Ich hätte wetten können, dort wohne ein putziges Fräulein, ebenso zierlich und reinlich wie ihr Häuschen. Mit blanken Augen, gestärkter Bluse, nach Lavendel duftendem Rock. Ihr kleines Gesicht
ist rosig wie ein Rosenblatt, ihre Stimme zirpt und sie droht mit dem Zeigefinger, wenn ihr Rock in der Haustür klemmen bleibt: „Husch.. Wirst du wohl..“
„Das ist das Sterbehaus und drinnen wohnen die Jungs!“ sagte Gunnar und lächelte. Wie alle im Dorf betrachtete er „die Jungs“ - so wurden sie allgemein genannt - mit einer Mischung aus
Zärtlichkeit und Spott.
Vor über 20 Jahren starb ihr Vater, und seitdem hieß das Haus „Sterbehaus“, denn so werden in Schweden die Häuser bezeichnet, die als Erbe zur Verteilung anstehen. In ihrem Fall hatten die Brüder
das Erbe sozusagen nicht angetreten, weiß Gott warum, vielleicht um Steuern zu sparen, vielleicht auch vergaßen sie es einfach.

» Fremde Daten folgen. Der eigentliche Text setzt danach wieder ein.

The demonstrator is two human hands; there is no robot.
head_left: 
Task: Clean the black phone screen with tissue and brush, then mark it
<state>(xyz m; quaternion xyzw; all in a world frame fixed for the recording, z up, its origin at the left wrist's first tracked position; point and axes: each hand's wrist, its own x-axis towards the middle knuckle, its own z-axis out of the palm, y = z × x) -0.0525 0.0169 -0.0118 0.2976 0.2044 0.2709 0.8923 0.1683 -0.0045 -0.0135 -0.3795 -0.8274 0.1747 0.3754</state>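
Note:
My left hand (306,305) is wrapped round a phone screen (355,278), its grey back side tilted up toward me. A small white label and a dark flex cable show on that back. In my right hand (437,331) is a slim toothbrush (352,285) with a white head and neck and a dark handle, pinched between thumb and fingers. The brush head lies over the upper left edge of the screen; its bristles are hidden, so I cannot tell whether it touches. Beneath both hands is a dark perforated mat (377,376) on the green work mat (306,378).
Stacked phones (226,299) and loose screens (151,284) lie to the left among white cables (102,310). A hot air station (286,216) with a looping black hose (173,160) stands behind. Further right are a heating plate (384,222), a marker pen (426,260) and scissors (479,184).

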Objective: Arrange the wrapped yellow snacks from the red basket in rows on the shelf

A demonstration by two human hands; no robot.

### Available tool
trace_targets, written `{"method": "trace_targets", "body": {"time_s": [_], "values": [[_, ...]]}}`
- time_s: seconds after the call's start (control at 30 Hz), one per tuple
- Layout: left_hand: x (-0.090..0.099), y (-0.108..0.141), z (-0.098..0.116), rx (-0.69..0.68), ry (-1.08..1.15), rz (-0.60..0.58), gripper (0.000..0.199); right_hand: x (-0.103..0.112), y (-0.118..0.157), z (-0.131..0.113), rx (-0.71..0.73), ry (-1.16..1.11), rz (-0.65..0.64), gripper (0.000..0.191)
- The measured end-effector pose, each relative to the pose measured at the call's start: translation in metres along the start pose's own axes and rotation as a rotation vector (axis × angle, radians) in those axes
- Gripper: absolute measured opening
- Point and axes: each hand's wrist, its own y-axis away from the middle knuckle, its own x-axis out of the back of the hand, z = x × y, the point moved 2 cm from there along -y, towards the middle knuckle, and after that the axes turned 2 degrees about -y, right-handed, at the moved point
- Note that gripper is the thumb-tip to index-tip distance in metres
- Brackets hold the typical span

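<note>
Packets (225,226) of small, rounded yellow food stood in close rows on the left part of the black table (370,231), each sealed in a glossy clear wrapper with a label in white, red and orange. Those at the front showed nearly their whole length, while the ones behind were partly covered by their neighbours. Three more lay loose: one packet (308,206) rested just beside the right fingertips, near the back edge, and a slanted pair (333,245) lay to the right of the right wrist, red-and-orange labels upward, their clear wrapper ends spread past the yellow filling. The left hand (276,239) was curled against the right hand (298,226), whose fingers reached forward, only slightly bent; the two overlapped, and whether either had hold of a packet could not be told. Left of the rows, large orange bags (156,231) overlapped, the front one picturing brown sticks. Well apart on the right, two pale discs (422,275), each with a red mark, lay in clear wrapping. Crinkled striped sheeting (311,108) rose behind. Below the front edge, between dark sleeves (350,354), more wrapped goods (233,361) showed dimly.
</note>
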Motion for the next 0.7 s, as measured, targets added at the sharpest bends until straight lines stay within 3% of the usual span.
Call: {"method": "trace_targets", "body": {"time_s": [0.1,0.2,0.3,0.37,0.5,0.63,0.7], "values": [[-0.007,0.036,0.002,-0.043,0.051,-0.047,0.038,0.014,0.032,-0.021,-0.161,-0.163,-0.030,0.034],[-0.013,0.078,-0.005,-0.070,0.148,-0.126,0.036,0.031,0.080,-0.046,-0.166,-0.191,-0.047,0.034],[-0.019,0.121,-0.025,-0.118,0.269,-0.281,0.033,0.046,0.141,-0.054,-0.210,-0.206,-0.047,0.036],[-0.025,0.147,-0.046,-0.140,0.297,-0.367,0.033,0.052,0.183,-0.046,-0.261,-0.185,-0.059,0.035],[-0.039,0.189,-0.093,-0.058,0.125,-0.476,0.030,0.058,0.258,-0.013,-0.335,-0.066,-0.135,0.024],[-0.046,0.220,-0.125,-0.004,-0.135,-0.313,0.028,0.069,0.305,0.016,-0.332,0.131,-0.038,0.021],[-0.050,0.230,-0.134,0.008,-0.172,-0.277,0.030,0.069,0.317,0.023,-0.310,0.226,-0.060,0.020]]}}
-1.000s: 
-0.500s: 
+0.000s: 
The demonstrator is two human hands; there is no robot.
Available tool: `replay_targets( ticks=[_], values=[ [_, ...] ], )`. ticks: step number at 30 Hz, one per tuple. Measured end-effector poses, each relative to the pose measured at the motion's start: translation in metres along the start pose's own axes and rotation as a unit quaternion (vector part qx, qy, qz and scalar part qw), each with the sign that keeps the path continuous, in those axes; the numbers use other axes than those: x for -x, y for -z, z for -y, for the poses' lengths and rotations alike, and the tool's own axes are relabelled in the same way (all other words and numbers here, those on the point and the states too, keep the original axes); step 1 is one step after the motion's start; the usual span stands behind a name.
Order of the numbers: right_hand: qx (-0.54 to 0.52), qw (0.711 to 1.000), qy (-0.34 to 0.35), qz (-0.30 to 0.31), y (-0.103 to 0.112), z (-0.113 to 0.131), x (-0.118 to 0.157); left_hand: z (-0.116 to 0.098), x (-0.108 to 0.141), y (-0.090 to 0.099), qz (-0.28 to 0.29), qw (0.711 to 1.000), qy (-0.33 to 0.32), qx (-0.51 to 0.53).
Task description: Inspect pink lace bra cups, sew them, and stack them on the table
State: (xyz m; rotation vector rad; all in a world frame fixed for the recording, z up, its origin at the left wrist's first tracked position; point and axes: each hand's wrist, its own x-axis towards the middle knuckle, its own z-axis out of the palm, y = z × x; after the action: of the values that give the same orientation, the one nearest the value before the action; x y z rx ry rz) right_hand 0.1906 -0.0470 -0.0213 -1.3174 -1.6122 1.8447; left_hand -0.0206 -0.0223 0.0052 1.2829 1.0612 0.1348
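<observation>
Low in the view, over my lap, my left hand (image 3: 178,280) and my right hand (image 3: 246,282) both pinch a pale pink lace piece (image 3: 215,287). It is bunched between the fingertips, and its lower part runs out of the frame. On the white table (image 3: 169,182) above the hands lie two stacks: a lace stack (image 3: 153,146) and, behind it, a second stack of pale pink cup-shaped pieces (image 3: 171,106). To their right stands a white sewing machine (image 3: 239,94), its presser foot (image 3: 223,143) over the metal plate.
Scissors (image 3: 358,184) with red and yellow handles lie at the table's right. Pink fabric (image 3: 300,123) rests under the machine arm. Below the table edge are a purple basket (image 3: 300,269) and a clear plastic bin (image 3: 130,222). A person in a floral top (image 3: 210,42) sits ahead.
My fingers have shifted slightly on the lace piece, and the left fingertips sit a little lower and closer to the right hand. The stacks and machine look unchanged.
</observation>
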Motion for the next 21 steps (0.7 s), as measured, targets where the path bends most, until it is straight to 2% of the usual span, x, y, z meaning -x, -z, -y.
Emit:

Das einstöckige Haus war rot gestrichen und hatte einen vorgebauten Windfang mit geschnitzten Ziererein, hinter den weiß umrandeten Fenstern hingen geklöppelte Gardinen, die sich nie bewegten und
fügten der Stille des Grundstücks den Zauber der Entrückung hinzu. Es stand im Schatten zweier Kastanien ziemlich dicht an der Dorfstraße.
Als ich die Brüder kennen lernte, waren sie schon Rentner: der älteste war 69, der zweite 67 und der jüngste 64.
Man sah sie nur zu dritt und immer im Gänsemarsch, wobei die Älteren den Jüngsten in die Mitte nahmen. Dieser hatte etwas Kindhaftes an sich. Oft blieb er plötzlich stehen, betrachtete
aufmerksam etwas vor seinen Füßen oder einen Baum in der Nähe, sah manchmal still zum Himmel hinauf, wo Wolken zogen. Geduldig warteten seine Brüder, bis er sich satt gesehen hatte, erst dann
marschierten sie weiter. Aus der Ferne wirkten sie wie eine Patrouille, und angesichts ihrer ernsten Gesichter wäre ich bereit gewesen, unaufgefordert meinen Pass zu zeigen.
Sie besaßen einen großen Wald. Wenn sie wieder mal Geld brauchten, zogen sie mit Äxten und Motorsäge los und fällten gut gewachsene Fichten. Das Sägewerk des Dorfes holte die Stämme ab. Im
Frühjahr sah man sie mit geschulterten Spaten in den Wald marschieren, denn Smålands Wälder durchziehen Sümpfe, die Gräben müssen regelmäßig von Bewuchs befreit werden, soll der
Waldboden trocken bleiben.
Im Sommer saßen sie auf Küchenstühlen vor der von der Sonne gewärmten roten Hausfassade. Sie trugen Overalls und grünweiße Baseballkappen auf ihren kantigen Köpfen. Sie sprachen nicht
miteinander. Jedenfalls habe ich das kein einziges Mal erlebt. Sie beobachteten die Straße. Meistens war sie leer. Manchmal wendeten sie den Kopf in die eine oder andere Richtung. Aber auch da
war nichts, und doch schienen sie etwas zu sehen, wofür wir keine Augen hatten. Am Abend, wenn die Straße in der Dämmerung weiß zu schimmern begann, nahm einer nach dem andern seinen Stuhl in die
Hand und ging ins Haus.
Auf meiner Radtour machte ich gern einen kleinen Umweg und fuhr an ihnen vorbei. Ich rief: „Hej!“. Langsam hoben sie ihre breiten, schweren Bauernhände und ebenso langsam sanken sie auf die
Schenkel zurück. Dann saßen sie wieder regungslos, die Zeit schien ihnen abhanden gekommen zu sein
Sie hatten den grünen Schatten der Kastanien im unbewegten Gesicht, es waren schwedisches Buddhas, Buddhas auf Küchenstühlen.